Work order
Images should not appear in the copy, yet every line of the listing below must be printed exactly.

+-------+

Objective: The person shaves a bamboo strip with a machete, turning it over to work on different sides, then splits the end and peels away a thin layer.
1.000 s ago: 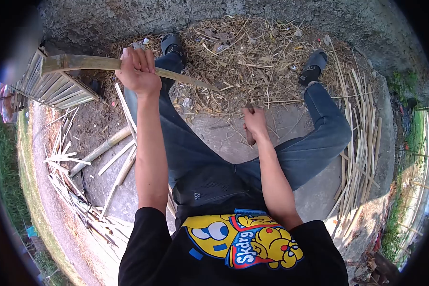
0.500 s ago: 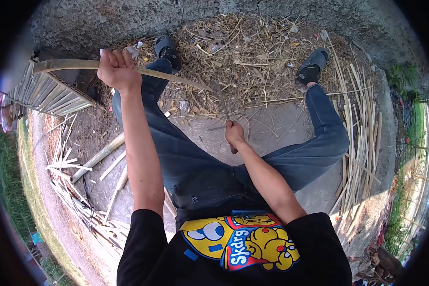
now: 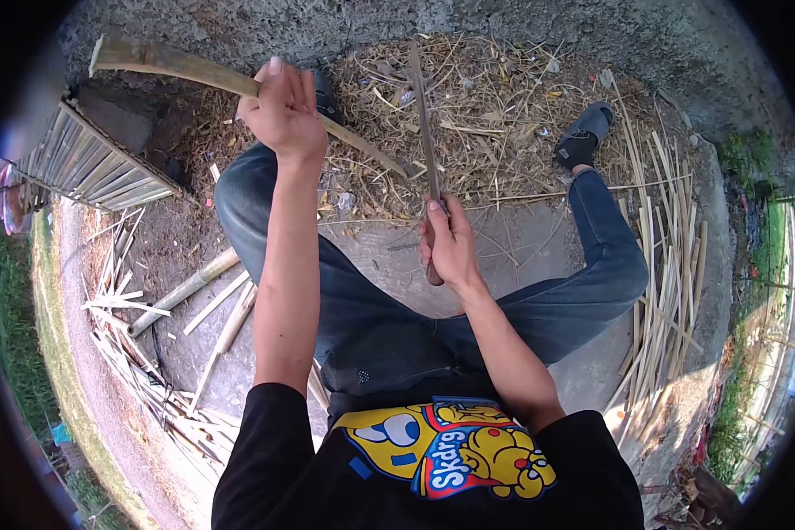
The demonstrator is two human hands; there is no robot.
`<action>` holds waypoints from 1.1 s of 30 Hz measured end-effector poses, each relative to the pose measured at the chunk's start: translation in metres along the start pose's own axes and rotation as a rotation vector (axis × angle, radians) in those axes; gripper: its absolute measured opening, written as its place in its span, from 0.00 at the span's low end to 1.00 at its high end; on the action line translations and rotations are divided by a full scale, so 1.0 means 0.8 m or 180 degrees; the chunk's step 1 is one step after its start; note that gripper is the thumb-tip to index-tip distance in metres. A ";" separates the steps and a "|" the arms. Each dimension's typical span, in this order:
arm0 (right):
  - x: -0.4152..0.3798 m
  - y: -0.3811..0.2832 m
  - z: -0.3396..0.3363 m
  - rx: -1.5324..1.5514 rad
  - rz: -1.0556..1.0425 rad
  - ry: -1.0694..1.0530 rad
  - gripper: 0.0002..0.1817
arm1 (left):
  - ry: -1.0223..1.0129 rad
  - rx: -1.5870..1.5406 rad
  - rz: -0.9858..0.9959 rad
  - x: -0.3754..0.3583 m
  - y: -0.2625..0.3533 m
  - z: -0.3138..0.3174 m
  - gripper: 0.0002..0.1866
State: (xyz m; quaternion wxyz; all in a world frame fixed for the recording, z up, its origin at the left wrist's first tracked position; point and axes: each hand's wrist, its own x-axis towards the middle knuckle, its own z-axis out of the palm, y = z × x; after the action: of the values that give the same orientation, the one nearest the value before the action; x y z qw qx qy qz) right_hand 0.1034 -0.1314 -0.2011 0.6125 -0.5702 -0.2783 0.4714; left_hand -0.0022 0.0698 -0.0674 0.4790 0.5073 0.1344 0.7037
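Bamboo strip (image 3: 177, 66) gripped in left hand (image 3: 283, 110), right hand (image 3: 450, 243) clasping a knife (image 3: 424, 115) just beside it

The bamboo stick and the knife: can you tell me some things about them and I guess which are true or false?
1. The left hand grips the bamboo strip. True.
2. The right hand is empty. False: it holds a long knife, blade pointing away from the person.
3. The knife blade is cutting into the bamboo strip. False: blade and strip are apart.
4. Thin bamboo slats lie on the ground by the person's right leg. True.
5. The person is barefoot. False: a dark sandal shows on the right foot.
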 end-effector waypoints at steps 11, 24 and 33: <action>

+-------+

Solution to the exercise
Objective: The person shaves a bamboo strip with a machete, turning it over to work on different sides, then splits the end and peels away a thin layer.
1.000 s ago: 
0.500 s ago: 
now: 
The demonstrator is two human hands; there is no robot.
`<action>` holds waypoints from 1.1 s of 30 Hz measured end-effector poses, each relative to the pose measured at the chunk's start: translation in metres along the start pose's own axes and rotation as a rotation vector (axis × angle, radians) in those axes; gripper: its absolute measured opening, written as its place in its span, from 0.00 at the span's low end to 1.00 at its high end; on the action line translations and rotations are divided by a full scale, so 1.0 means 0.8 m or 180 degrees; the chunk's step 1 is one step after its start; note that gripper is the thumb-tip to index-tip distance in metres. A ";" separates the steps and a "|" the arms. Each dimension's typical span, in this order:
arm0 (right):
  - x: -0.4152..0.3798 m
  - y: -0.3811..0.2832 m
  - z: -0.3396..0.3363 m
  - rx: -1.5324..1.5514 rad
  - rz: -1.0556..1.0425 rad
  - ry: -1.0694..1.0530 rad
  - gripper: 0.0002..0.1817
arm1 (left):
  - ry: -1.0223..1.0129 rad
  - rx: -1.5870..1.5406 rad
  - rz: -0.9858..0.9959 rad
  - x: -0.3754..0.3583 m
  - y: -0.2625..0.3533 m
  - z: -0.3138..0.3174 m
  - gripper: 0.0002..0.1866
State: (xyz m; quaternion wxyz; all in a world frame fixed for the recording, z up, its origin at the left wrist's first tracked position; point and axes: each hand's wrist, its own x-axis towards the middle knuckle, its own z-axis out of the palm, y = z × x; after the action: of the values that give the same orientation, the one nearest the value before the action; x y z qw qx qy qz) right_hand 0.1034 -0.1314 -0.2011 0.6125 -0.5702 -0.2783 0.4714; left_hand -0.0022 0.0698 -0.0674 0.4790 0.5073 0.1344 0.7037
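Bamboo strip (image 3: 177, 66) gripped in left hand (image 3: 283, 110), right hand (image 3: 450, 243) clasping a knife (image 3: 424, 115) just beside it

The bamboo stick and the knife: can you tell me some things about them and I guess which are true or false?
1. The left hand grips the bamboo strip. True.
2. The right hand is empty. False: it holds a long knife, blade pointing away from the person.
3. The knife blade is cutting into the bamboo strip. False: blade and strip are apart.
4. Thin bamboo slats lie on the ground by the person's right leg. True.
5. The person is barefoot. False: a dark sandal shows on the right foot.
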 end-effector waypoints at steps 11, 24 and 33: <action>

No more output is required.